We are taking a different approach to the #jollofgate scandal….. by trying Jamie’s recipe step by step.
To be honest we can’t believe the uproar over the Jollof Rice recipe– it is clear that it is Jamie Oliver’s twist on West African Jollof Rice, he didn’t call it authentic jollof rice… don’t even think anyone really has the authentic Jollof rice recipe as with all recipes it has evolved and has passed down from generation to generation. Traditional Jollof uses palm oil and crayfish, the Senegalese add all sorts of meats and vegetables. Long grain rice is typically used but nowadays people use basmati for their jollof. At Dvees sometimes we cook ‘typical’ jollof which is long grain rice cooked in a tomato pepper base, sometimes we add coconut cream or add chargrilled roasted vegetables, with garlic prawns and smoked chicken.
We love contemporary Nigerian cuisine; our signature is ethnic cuisine with a twist. For example, our afrotea is the classic English afternoon tea with a West African twist, perhaps we should expect a backlash and lots of abominable comments from the English for daring to go there.
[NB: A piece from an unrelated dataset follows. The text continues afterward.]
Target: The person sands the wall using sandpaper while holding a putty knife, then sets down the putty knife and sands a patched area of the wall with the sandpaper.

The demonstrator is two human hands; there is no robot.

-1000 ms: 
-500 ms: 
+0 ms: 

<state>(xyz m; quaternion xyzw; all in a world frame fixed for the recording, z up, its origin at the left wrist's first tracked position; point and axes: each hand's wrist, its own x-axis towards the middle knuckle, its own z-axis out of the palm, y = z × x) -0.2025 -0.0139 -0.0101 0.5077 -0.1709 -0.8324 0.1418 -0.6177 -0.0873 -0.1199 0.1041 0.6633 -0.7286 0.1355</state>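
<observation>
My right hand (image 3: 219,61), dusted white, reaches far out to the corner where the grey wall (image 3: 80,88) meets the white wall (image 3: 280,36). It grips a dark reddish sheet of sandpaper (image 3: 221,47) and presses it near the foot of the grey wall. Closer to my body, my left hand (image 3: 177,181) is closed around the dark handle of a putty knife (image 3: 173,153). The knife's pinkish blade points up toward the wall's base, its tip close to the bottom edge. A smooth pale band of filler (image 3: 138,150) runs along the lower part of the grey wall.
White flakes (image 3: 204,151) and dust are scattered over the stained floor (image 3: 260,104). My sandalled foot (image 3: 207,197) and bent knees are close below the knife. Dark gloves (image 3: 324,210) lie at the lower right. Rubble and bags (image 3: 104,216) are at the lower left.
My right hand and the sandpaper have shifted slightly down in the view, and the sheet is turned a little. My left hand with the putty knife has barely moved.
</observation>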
West African food is the least experienced in the world so if Jamie Oliver decides to put a twist on Jollof rice and publish his recipe…we are still perplexed as to why this is sacrilege but first let’s critically assess Jamie’s Jollof Rice recipe:
- 1 tsp ground coriander – [DVees: acceptable as just used to season the chicken]
- 1 tsp ground white pepper – [DVees: acceptable as just used to season chicken]
- 600g cherry tomatoes, on the vine – [DVees: not typical but used to garnish rice]
- A bunch of flat leaf parsley, leaves chopped, stalks finely chopped – [DVees: not typical. Parsley is a herb that is widely used as a garnish or used to flavor stews, vegetable, chicken, fish and meats dishes in Mediterranean and Middle eastern cuisine]
- 1 lemon, cut into wedges, to serve – [DVees: not typical at all. “Lemon wedges on the side for squeezing over”, for garnishing maybe, not sure we would be squeezing lemon juice over our beloved Jollof, possibly on the chicken :)]
- Garlic – we would typically use 1 clove or no garlic at all compared to the 6 cloves that is used in Jamie’s recipe.
- Onions – we would typically probably use 2 onions compared to the 4 onions that is used in Jamie’s recipe.
- Peppers – we would use double the amount of scotch bonnet peppers that Jamie uses and add a red bell pepper (tatashe).
- A key deviation is that he does not blend the vine-ripe tomatoes with the scotch bonnet chilli and onions which means that the rice is not cooked in a tomato pepper base and resembles Spanish tomato rice instead.
- Also Jollof rice is typically seasoned with salt, bay leaves, thyme and curry. And lots of stock cubes, we personally think West Africans need to wean themselves off stock cubes loaded with MSG however this is a story for another day.
Taste: The rice has a wonderful rich flavor. This is amazing considering that salt, ‘maggi’ or ‘Knorr’ stock cubes are not used to season the rice. The beautiful aroma and flavor are as a result of the lashings of garlic, onions, parsley stalks sautéed before the tomatoes and rice are added to be cooked in the saucepan. Cooking juices from the chicken and parsley leaves also add deep flavor.
Verdict: In essence there are two ingredients that are real imposters: parsley and lemon. The proportions of tomato, onions and garlic are atypical and the rice is not cooked in a tomato pepper base however it is an excellent twist to Jollof rice. It does not taste like typical Jollof, but it is what it is, a twist to West African jollof: a delightful version that tastes like fresh Garlic & Herb Tomato Rice & Chicken. West African food is rich, captivating, bursting with spice and flavor and alien to the rest of the world, Jamie’s recipe has triggered conversation…. so lets live and let live.
Our love affair with food has always been partial to contemporary Nigerian food hence our tag line ‘Shakara Cuisine’, which is probably why we are camp #indefenceofjamieoliver.
*Shakara Cuisine [sha-ka-ra]
- Elaborate and skilfully prepared ethnic cuisine with a modern twist.
We look forward to more food conversations with other Africans and the rest of the world.